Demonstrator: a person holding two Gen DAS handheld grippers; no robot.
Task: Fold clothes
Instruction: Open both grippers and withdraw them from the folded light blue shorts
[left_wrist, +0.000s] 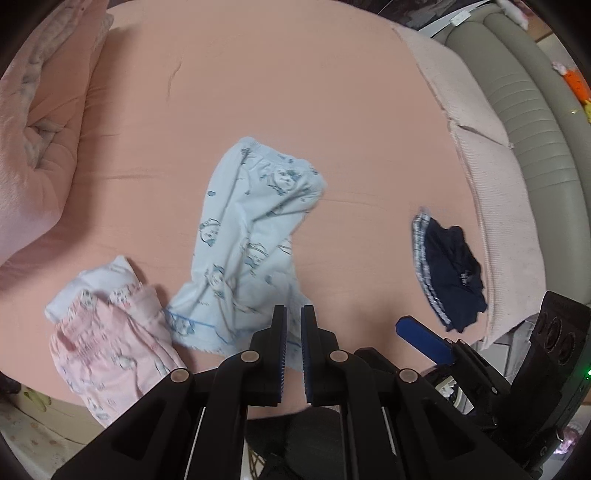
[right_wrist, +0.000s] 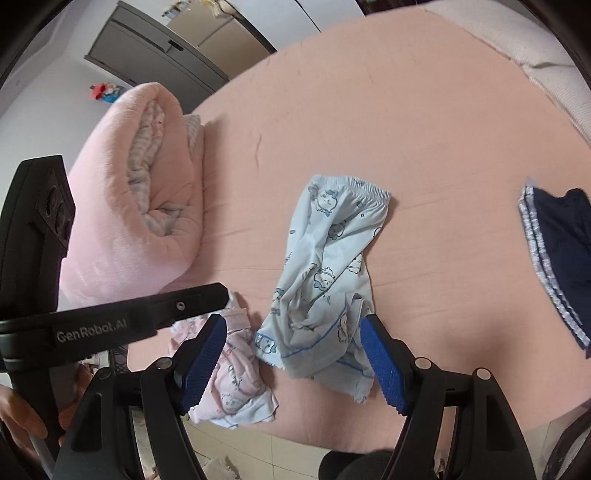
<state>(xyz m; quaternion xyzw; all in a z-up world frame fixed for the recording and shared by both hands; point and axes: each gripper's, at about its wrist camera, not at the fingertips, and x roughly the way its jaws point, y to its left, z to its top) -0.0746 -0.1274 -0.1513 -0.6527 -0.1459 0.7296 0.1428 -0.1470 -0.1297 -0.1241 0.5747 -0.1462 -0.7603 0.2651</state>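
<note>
Left gripper (left_wrist: 293, 314) nearly closed, empty, right gripper (right_wrist: 293, 332) spread wide above blue pants (right_wrist: 325, 273)

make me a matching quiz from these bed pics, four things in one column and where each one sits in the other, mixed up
Things:
1. light blue trousers
2. pink clothes
3. dark blue garment
4. rolled pink quilt

Places:
A. far left side of the bed, bulky
B. right side of the bed, near the edge
C. middle of the sheet, crumpled
D. near left corner of the bed, beside the trousers

Pairs: 1-C, 2-D, 3-B, 4-A
</note>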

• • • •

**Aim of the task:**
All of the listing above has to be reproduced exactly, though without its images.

**Solution for this exercise:**
Demonstrator: a person holding two Gen DAS handheld grippers; no robot.
Task: Fold clothes
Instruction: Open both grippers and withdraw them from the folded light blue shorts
[left_wrist, +0.000s] 
[right_wrist, +0.000s] 
<state>(xyz m; quaternion xyzw; all in a z-up world frame fixed for the recording and shared by both hands; point and axes: each gripper's, at about its wrist camera, not at the fingertips, and x roughly the way its jaws point, y to its left, z to its top) -0.0746 -0.1274 -0.1513 -0.6527 -0.1459 0.7296 0.1428 -0.1470 -0.1297 -0.1241 0.5747 -0.1462 -0.7603 0.2651</state>
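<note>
Left gripper (left_wrist: 293, 314) nearly closed, empty, right gripper (right_wrist: 293, 332) spread wide above blue pants (right_wrist: 325, 273)

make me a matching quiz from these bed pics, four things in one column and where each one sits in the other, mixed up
Things:
1. light blue trousers
2. pink clothes
3. dark blue garment
4. rolled pink quilt

Places:
A. far left side of the bed, bulky
B. right side of the bed, near the edge
C. middle of the sheet, crumpled
D. near left corner of the bed, beside the trousers

Pairs: 1-C, 2-D, 3-B, 4-A
</note>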

The answer requires nothing more.